__Data to use__.
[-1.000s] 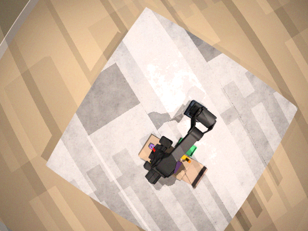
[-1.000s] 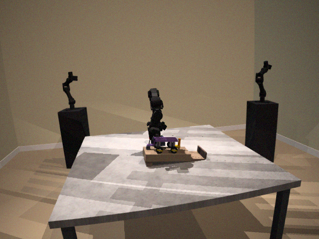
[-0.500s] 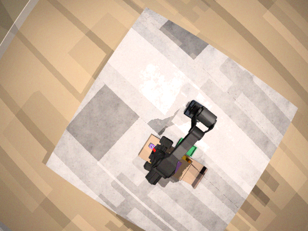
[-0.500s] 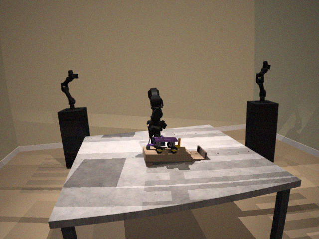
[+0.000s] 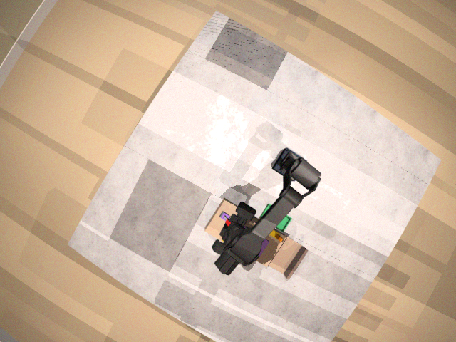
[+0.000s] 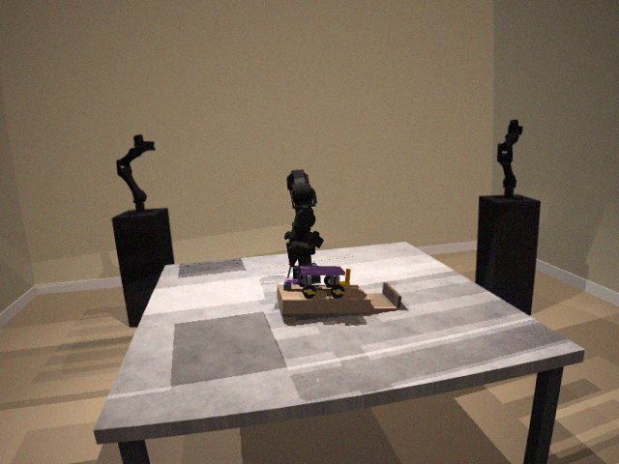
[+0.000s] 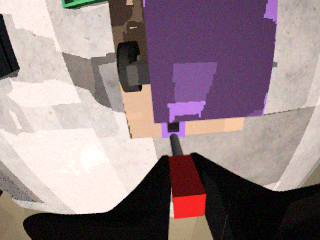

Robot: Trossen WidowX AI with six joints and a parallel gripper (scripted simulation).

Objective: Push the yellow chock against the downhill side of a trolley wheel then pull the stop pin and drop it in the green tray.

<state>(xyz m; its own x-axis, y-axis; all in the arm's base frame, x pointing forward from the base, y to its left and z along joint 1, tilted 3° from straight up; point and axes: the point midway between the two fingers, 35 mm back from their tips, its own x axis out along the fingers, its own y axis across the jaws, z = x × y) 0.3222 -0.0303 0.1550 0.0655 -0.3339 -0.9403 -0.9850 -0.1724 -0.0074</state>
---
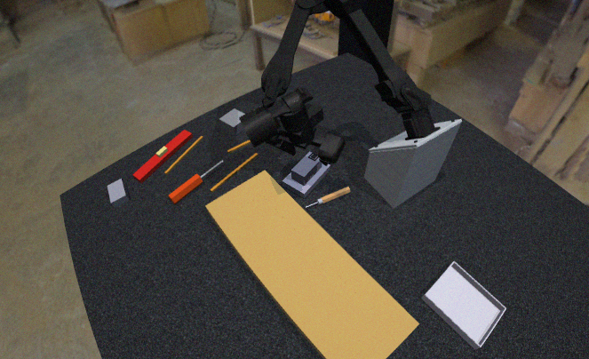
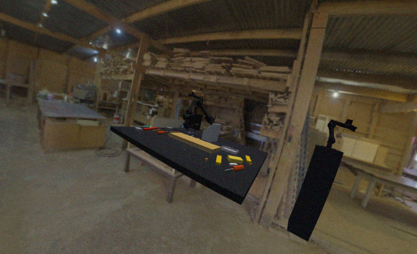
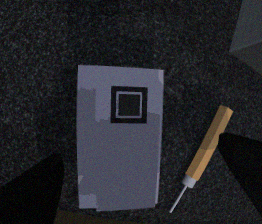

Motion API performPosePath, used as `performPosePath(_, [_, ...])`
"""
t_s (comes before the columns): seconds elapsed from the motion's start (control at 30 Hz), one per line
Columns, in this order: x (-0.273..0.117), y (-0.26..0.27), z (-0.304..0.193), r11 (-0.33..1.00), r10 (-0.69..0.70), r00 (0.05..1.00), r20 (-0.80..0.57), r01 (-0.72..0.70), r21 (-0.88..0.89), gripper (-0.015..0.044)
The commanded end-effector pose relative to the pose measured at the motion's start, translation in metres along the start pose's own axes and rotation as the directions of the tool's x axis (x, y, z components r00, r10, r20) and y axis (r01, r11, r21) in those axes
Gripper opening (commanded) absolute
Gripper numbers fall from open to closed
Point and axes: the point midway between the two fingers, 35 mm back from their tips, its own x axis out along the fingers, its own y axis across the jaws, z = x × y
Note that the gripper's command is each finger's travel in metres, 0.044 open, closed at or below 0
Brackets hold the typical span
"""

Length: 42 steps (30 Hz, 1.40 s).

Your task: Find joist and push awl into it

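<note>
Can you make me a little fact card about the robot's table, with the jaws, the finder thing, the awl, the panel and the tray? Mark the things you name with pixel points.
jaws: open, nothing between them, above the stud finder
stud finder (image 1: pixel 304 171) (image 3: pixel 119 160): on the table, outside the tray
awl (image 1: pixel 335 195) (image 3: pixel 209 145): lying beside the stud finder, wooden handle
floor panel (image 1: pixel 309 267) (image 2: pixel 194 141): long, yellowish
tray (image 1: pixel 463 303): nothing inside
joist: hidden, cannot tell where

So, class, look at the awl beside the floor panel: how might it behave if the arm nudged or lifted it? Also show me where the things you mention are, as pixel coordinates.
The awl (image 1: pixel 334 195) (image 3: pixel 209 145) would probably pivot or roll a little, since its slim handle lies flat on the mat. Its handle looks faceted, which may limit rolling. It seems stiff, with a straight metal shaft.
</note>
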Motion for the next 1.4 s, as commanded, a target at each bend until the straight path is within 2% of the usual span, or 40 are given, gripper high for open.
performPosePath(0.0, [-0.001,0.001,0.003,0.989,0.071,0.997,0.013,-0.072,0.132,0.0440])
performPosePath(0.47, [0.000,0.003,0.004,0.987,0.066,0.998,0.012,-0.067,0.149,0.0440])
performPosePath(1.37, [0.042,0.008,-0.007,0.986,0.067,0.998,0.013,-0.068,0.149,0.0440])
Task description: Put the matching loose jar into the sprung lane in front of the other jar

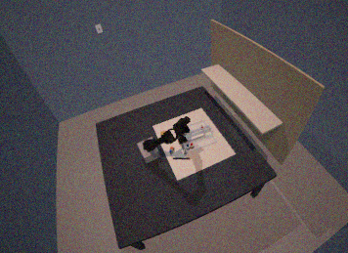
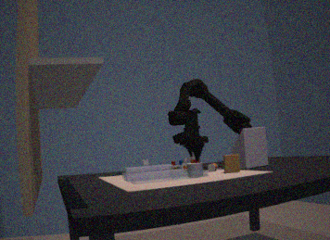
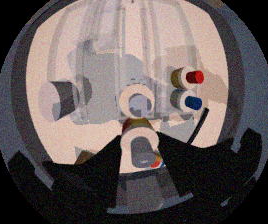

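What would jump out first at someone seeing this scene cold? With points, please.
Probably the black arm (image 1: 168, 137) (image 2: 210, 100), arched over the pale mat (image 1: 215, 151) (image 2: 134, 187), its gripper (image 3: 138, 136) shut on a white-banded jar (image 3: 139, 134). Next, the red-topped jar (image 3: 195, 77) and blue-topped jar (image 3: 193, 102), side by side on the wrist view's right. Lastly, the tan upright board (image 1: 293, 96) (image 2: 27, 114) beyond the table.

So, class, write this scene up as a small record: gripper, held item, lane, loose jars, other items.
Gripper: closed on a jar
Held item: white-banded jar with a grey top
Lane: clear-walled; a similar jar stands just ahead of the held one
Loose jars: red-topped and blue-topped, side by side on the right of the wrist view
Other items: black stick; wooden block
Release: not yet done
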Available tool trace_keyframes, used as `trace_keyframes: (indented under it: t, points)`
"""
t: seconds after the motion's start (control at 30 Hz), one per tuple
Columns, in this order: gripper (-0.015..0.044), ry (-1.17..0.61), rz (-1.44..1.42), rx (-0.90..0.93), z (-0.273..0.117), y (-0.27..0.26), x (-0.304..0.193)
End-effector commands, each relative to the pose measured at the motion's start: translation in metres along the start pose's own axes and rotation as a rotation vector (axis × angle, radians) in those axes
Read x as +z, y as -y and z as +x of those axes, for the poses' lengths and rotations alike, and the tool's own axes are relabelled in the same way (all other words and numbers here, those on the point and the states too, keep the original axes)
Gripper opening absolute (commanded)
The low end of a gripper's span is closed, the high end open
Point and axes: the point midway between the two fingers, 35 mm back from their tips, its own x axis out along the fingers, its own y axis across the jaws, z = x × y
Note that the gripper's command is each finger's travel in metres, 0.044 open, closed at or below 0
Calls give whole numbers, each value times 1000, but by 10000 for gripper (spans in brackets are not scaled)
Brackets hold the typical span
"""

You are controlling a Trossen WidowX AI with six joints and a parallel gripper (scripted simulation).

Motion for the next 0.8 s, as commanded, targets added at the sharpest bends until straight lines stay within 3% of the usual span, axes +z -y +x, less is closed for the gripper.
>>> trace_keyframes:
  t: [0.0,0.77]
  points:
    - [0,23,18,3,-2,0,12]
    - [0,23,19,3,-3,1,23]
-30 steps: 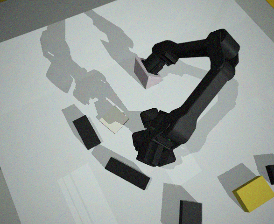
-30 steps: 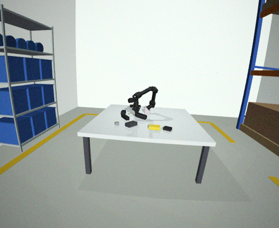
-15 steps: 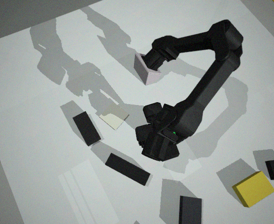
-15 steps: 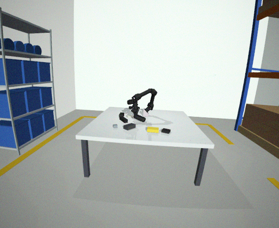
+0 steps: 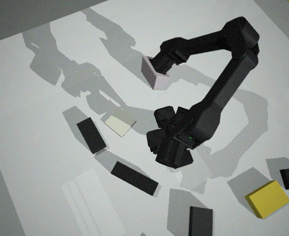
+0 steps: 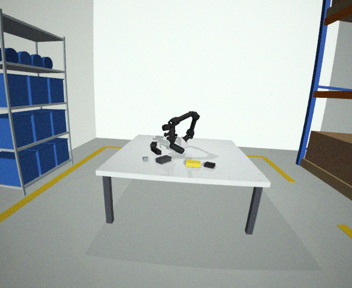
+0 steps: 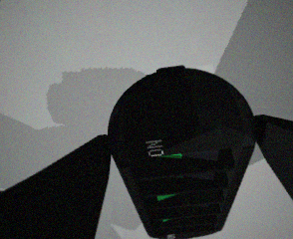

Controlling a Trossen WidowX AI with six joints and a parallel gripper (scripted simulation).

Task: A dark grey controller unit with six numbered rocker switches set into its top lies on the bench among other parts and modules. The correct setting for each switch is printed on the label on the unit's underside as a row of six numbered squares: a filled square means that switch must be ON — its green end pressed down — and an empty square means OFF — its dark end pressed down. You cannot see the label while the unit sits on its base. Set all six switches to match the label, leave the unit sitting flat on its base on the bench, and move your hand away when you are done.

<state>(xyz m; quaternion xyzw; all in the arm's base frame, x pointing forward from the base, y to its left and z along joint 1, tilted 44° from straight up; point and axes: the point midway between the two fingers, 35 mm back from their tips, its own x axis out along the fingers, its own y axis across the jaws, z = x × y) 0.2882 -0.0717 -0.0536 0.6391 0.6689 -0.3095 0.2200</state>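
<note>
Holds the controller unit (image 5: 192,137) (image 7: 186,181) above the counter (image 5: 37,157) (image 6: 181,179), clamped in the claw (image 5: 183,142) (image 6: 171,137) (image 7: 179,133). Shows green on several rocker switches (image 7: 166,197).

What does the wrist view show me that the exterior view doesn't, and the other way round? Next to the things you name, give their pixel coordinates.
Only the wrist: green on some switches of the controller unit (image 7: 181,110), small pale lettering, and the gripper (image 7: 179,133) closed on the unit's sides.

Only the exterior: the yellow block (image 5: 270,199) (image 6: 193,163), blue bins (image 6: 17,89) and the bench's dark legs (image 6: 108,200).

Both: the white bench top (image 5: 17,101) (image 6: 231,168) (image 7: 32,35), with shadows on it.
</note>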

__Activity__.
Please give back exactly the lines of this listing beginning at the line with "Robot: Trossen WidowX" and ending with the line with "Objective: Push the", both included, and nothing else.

__Response to the exercise__.
Robot: Trossen WidowX AI with six joints and a parallel gripper (scripted simulation).

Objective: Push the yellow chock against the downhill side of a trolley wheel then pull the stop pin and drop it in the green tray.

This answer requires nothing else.